Likewise, considering microbiomes as dynamic ecosystems of hundreds to thousands of members communicating with each other, studying the dynamics of expression of non-coding RNAs (ncRNAs) in different biological environments of patients with LES, proposes defining personalized diagnostic strategies, as well as bringing light to microbiota-host interaction mechanisms in an inter-kingdom context (Chi et al., 2021, So et al., 2021). The use of ncRNAs as biomarkers of complex pathologies with an inflammatory component is a field of study in an exponential phase of exploration. miRNAs are the most widely studied family of ncRNAs given their well-known mechanism of regulation of gene expression and the massive public data currently available. Furthermore, as they regulate specific biological processes, their phenotypic correlation is useful for understanding the molecular pathophysiology of diseases of unknown etiology such as SLE. There is growing evidence that certain miRNAs act as negative regulators of protein expression, closely related to the pathogenesis of SLE, which makes them potential biomarkers to discriminate phenotypes associated with the pathology (Chen et al., 2021, Tan et al., 2021). It has been shown that hsa-miR 146a, hsa-miR-155–5p, hsa-miR-21, hsa-miR-181a and hsa-miR-196a present a positive correlation at the systemic level in patients with SLE (Zhang et al., 2019). However, studies that point to the intestinal expression of these miRNAs are almost null, which makes it challenging to elucidate their role not only in pathogenesis and progression, but also in the transkingdom communication in dysbiosis contexts (ANON, 2018). In particular in this work, we selected 3 miRNAs previously associated with SLE at systemic level: hsa-miR-146a-5p, hsa-miR-155–5p and hsa-miR-223–3p, to evaluate their fecal expression in SLE, and discuss their possible potential role as biomarkers. These specific miRNAs have been systematically studied in the context of different complex diseases, as they are responsible for the regulation of the expression of toll-like receptor 4 (TLR4), which is known to be a key player in the inflammatory response in different autoimmune disorders (Chi et al., 2021, Penas-Steinhardt et al., 2012, Rosso et al., 2022, Dong et al., 2019, Abdul-Maksoud et al., 2021)

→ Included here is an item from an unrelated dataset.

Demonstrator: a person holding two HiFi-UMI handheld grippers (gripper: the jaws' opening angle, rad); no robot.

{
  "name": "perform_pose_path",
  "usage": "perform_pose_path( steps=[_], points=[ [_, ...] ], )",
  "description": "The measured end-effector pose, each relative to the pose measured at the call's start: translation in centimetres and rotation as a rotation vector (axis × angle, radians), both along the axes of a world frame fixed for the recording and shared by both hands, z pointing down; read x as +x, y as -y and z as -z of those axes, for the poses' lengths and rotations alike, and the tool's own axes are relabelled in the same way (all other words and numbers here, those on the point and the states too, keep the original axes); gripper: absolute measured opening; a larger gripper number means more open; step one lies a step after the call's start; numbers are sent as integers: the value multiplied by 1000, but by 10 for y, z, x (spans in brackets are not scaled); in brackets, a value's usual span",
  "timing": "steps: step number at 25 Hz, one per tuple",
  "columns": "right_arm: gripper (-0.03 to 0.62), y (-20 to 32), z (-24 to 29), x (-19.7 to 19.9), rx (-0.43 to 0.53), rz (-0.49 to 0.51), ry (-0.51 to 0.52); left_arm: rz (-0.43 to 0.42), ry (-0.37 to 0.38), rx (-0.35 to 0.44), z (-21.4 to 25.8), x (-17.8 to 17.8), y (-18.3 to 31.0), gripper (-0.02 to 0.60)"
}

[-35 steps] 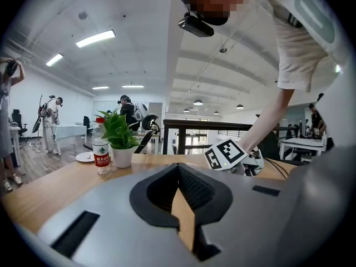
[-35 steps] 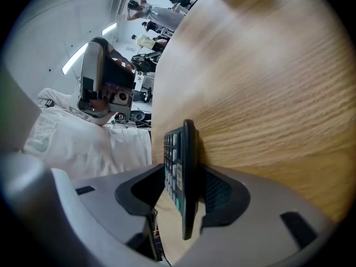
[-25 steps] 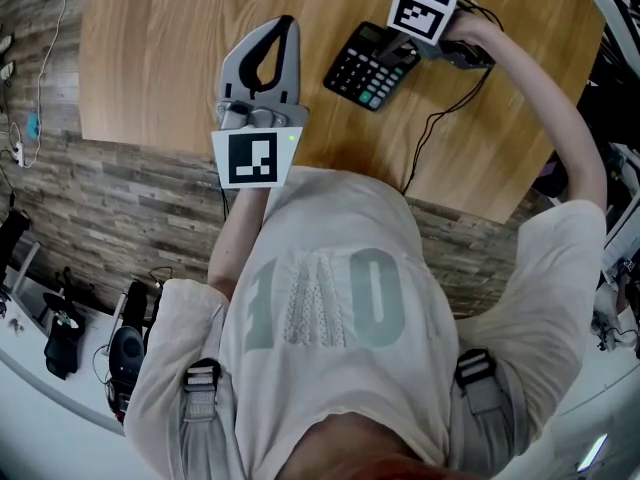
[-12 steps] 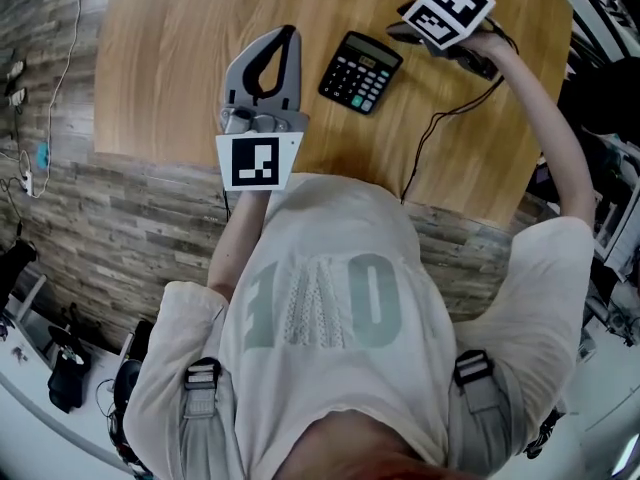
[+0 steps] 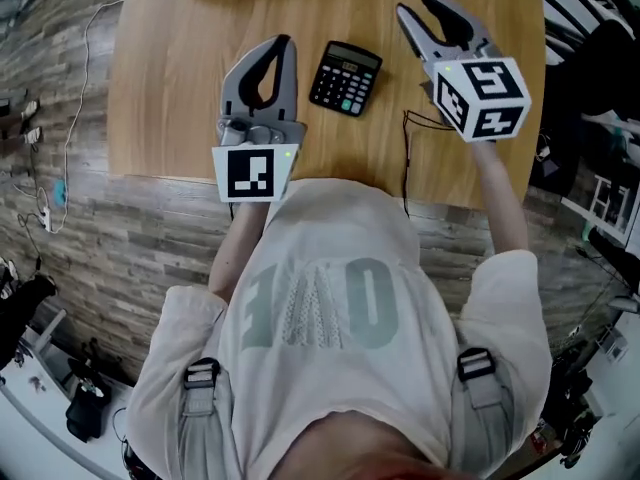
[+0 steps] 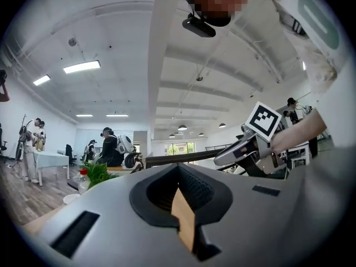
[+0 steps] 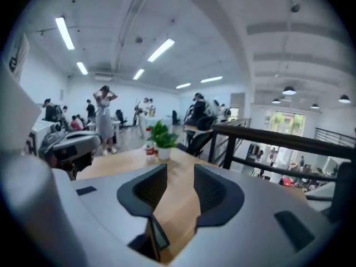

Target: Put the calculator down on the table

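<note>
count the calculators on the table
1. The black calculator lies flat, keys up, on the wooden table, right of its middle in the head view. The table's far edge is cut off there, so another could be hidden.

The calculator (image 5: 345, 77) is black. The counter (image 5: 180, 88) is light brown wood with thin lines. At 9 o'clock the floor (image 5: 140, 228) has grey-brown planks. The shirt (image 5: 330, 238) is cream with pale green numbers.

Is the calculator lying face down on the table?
No, the calculator lies on the wooden table with its keys and display facing up.
</note>
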State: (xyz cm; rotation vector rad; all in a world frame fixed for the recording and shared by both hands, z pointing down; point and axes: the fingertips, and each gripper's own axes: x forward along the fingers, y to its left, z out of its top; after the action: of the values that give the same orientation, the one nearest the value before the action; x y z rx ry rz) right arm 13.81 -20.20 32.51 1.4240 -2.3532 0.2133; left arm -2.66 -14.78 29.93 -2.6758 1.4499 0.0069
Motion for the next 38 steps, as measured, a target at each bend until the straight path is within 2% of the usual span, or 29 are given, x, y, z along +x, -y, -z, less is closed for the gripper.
perform_pose_path(
  steps=[3,6,9,14,16,20,38],
  points=[
    [144,-25,26,19,158,-179,165,-27,1,37,13,8,-6,9],
    [121,-50,39,27,270,-301,241,-37,-1,52,24,15,-13,9],
    [114,-72,44,22,348,-374,258,-59,11,78,33,21,-15,9],
    [72,-97,41,3,427,-404,239,-70,-13,90,43,26,-16,9],
    [41,-106,38,2,430,-417,245,-75,-16,97,46,28,-16,9],
    [21,-113,27,2,395,-433,251,-76,-9,98,46,29,-15,9],
    [20,-109,9,-8,313,-407,195,-53,-1,92,45,21,-12,9]
  ],
)
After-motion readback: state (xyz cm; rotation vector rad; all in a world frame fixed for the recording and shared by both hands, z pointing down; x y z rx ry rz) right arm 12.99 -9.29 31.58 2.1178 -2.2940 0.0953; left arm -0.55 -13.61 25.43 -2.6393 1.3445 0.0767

Overall, it is worth noting that in Argentina, there is a lack of solid and representative epidemiological studies to explore the modifiable risk factors and phenotypes of SLE in this region (Barber et al., 2021). Considering that the South American continent is home to more than 400 million people, it is expected to represent a significant proportion of those affected by SLE in the world. This translates into a notable diagnostic challenge, especially in underdeveloped countries where access to diagnosis or treatment is not always guaranteed for chronic diseases. In the present work, gut microbiota and the presence of specific fecal miRNAs were analyzed in SLE and non-SLE individuals. This data was integrated with clinical and biochemical markers considered important in the follow-up of patients with SLE, with the aim of generating integral diagnostic tools to discriminate phenotypes. Moreover, we provide new insights into data analysis algorithms to promote innovative phenotyping tools through quantitative and qualitative analysis in a transkingdom interaction network context.